ABOUT THIS TASK
How many lines below contain the word "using"? Answer with that number alone.

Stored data
------------------------
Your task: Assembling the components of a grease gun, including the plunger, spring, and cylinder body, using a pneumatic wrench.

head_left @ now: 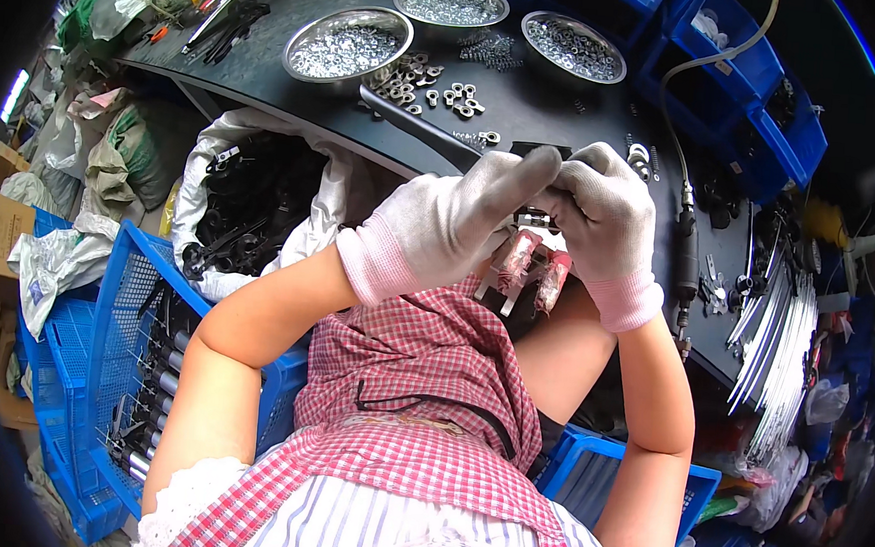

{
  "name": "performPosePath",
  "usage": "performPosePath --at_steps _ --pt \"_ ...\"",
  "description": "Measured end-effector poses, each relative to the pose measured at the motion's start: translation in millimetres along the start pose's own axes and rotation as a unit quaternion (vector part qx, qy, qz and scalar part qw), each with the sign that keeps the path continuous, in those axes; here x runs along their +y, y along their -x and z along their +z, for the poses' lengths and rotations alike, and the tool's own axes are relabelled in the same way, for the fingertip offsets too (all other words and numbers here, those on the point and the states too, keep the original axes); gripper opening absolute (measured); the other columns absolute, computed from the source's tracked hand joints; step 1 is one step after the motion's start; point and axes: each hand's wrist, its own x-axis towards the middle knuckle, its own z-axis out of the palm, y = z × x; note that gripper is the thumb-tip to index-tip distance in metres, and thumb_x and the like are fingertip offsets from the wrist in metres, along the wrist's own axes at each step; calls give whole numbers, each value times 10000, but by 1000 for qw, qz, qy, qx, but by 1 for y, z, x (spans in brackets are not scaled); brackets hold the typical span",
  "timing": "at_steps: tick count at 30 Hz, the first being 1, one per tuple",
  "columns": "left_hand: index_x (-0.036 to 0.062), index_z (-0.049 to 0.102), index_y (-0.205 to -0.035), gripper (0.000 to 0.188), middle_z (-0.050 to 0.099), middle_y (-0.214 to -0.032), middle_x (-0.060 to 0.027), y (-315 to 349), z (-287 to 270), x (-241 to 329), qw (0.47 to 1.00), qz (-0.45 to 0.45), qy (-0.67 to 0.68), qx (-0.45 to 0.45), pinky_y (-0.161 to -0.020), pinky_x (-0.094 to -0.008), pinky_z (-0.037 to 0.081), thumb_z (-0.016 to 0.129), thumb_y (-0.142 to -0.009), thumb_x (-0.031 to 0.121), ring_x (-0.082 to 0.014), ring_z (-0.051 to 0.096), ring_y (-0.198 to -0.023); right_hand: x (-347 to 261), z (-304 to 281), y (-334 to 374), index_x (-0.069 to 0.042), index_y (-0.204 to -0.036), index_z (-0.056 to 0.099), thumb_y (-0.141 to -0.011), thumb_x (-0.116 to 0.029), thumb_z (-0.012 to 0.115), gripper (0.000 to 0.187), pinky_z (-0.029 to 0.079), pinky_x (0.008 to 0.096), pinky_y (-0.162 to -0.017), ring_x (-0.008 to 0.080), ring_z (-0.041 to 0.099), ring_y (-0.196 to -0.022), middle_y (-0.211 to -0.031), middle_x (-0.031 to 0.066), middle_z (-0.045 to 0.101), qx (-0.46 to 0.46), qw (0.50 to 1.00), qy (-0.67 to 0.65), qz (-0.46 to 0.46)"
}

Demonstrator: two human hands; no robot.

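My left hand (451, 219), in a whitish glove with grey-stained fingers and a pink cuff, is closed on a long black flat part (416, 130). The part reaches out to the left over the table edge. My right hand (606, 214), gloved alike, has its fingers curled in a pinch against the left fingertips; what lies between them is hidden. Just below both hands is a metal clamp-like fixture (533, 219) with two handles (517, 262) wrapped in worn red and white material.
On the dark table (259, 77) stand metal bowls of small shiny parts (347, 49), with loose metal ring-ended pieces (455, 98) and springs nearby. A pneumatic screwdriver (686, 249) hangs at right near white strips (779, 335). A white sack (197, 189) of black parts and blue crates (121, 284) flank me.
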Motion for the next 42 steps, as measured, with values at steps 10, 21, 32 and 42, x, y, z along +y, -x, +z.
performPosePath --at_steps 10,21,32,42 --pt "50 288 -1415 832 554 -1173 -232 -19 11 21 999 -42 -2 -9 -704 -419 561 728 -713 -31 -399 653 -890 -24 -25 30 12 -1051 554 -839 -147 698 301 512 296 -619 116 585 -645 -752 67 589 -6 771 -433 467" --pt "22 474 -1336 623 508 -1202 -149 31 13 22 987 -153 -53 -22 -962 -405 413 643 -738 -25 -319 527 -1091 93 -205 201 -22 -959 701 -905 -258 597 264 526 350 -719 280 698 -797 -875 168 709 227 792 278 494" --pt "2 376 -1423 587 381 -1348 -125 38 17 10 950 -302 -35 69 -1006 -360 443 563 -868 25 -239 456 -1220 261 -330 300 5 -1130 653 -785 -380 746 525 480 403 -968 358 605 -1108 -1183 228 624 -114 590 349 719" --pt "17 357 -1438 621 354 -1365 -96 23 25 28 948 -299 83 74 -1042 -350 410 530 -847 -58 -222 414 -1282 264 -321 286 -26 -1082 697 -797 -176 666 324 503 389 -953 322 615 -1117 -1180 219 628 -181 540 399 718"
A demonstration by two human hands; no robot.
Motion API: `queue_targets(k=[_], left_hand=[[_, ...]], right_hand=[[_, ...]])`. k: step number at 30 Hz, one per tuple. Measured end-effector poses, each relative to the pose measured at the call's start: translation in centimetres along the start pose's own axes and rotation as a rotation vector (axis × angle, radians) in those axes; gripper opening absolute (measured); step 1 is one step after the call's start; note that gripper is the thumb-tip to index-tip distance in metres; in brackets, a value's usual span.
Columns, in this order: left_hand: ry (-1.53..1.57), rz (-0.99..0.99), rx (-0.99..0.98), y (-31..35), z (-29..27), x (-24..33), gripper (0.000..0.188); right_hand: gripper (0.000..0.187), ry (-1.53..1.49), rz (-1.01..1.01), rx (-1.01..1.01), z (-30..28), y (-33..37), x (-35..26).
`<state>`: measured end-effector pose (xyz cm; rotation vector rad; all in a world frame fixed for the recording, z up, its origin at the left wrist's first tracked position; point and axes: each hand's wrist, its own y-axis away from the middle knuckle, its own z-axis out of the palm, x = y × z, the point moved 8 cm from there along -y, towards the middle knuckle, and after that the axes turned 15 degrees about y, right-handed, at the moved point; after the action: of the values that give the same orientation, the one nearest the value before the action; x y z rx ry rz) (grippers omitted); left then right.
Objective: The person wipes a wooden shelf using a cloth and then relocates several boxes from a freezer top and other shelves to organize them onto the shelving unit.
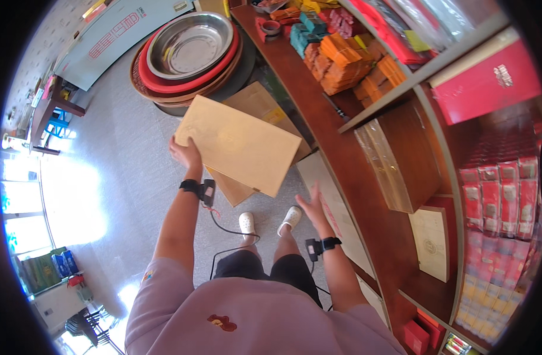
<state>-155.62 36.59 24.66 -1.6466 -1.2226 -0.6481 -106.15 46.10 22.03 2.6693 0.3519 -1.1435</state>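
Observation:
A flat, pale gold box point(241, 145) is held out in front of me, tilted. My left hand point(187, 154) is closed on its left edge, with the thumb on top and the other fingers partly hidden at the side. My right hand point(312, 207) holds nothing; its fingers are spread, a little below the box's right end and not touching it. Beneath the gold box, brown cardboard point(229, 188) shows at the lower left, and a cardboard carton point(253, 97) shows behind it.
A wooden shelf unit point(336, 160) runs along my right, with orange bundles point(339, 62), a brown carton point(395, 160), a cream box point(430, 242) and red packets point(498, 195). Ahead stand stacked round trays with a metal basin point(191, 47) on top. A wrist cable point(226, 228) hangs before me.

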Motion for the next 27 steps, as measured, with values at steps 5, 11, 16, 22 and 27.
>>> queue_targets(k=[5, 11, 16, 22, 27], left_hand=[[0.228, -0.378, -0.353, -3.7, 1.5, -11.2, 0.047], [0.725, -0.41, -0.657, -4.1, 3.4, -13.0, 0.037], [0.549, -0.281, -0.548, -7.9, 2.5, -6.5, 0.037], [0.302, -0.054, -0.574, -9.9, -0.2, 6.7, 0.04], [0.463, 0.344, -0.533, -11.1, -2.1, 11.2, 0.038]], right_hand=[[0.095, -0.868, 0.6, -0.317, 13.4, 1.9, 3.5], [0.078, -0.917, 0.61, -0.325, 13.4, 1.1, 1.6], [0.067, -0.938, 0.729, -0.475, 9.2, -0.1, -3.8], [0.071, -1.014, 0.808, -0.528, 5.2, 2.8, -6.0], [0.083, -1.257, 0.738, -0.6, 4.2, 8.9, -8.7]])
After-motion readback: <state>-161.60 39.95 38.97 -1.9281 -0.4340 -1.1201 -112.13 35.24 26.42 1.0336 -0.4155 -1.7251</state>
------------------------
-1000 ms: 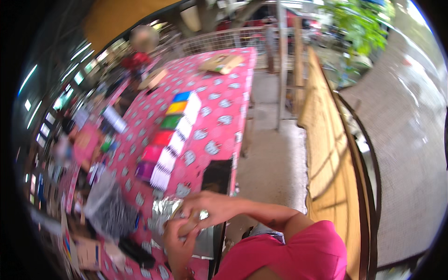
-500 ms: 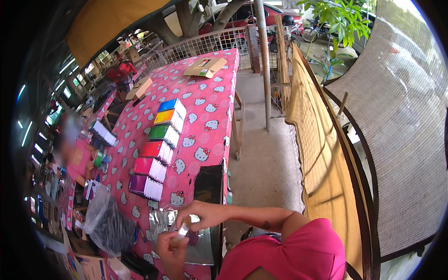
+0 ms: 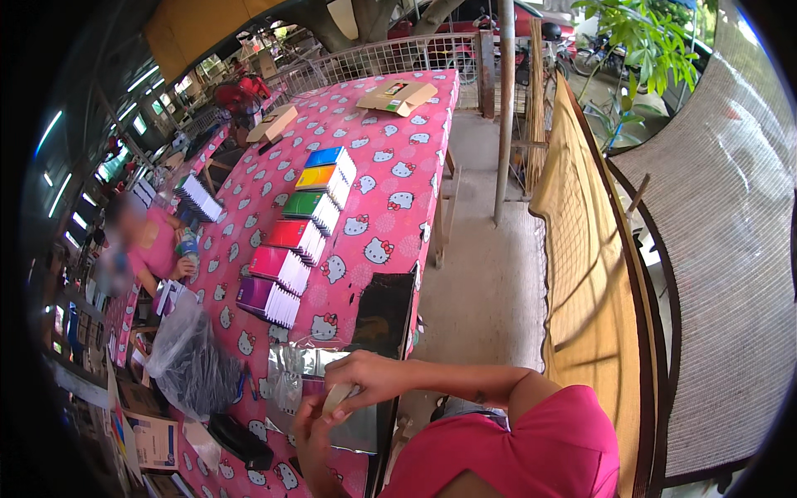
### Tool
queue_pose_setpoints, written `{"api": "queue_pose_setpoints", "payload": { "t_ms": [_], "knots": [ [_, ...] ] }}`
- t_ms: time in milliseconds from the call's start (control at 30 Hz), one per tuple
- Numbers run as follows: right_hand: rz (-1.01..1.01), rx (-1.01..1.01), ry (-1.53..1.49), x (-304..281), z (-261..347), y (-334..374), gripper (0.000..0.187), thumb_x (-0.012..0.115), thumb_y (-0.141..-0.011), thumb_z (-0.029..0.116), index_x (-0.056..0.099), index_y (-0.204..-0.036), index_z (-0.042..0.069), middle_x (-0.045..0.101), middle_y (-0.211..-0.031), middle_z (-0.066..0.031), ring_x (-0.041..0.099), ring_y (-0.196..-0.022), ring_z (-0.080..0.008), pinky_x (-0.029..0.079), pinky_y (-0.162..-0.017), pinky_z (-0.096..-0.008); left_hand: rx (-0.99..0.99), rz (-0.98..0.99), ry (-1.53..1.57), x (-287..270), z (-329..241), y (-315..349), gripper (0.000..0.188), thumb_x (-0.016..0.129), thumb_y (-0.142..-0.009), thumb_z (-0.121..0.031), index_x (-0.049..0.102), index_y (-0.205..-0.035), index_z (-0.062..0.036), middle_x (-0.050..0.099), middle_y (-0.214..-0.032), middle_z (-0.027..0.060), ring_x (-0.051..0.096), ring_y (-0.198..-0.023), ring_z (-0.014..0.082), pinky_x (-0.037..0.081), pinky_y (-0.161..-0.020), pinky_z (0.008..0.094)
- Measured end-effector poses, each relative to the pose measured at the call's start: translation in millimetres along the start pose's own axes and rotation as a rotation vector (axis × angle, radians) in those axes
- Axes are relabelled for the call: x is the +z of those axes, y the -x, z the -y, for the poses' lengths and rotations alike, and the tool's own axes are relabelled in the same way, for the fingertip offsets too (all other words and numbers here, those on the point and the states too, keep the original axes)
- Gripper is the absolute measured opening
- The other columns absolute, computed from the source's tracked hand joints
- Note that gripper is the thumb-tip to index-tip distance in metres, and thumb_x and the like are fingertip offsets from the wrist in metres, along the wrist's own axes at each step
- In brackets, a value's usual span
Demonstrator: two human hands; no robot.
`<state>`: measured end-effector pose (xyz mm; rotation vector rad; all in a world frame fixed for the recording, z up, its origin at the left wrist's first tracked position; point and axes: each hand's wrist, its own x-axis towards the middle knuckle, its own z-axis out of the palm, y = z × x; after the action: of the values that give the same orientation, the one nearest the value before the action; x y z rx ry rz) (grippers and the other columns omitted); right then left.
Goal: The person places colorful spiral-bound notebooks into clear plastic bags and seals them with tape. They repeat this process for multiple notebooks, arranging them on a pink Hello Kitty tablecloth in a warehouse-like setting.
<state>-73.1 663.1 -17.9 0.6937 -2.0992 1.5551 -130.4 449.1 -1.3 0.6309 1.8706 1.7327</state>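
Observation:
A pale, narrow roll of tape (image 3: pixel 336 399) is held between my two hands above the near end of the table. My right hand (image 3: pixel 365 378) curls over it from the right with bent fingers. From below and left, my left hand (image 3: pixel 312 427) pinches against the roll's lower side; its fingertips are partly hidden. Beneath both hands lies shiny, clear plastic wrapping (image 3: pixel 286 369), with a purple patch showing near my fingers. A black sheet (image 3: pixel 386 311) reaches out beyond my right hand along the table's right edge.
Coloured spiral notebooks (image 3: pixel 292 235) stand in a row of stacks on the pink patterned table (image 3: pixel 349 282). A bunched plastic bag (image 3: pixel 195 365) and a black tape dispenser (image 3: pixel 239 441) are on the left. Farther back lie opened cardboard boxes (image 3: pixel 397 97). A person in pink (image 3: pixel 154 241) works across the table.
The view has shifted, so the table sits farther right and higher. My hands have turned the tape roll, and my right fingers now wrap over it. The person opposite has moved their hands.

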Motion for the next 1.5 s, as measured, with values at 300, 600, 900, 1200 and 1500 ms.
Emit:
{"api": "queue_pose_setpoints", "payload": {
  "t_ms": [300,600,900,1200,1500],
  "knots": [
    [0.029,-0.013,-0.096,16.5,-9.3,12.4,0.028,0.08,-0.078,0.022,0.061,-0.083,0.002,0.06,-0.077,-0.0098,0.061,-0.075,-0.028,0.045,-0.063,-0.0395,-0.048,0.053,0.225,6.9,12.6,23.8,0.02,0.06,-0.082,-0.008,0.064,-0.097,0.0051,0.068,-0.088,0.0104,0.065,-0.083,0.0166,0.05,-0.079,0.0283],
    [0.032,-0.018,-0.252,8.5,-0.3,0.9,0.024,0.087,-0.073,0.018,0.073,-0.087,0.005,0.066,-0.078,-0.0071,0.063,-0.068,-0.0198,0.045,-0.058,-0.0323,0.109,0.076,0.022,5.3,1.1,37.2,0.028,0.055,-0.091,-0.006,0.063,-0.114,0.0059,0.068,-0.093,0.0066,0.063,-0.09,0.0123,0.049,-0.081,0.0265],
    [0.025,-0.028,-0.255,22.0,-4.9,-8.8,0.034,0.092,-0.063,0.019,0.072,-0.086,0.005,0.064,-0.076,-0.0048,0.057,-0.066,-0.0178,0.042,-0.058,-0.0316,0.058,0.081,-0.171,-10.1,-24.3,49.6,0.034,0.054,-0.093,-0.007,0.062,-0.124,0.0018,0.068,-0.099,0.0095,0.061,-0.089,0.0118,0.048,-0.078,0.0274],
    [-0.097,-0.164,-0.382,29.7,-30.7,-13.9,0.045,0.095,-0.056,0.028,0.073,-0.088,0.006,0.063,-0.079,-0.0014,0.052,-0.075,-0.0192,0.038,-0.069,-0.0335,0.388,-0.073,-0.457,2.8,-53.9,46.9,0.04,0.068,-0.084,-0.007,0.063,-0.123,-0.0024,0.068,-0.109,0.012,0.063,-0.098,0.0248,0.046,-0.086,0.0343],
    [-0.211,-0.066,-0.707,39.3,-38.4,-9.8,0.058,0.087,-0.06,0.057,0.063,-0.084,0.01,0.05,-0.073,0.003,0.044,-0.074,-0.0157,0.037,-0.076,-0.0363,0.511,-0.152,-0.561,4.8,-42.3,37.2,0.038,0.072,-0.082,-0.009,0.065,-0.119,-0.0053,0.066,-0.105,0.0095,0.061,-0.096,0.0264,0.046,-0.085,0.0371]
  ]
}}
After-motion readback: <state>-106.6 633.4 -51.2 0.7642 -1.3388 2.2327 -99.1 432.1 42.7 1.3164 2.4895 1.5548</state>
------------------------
ANSWER FOR THIS EXERCISE
2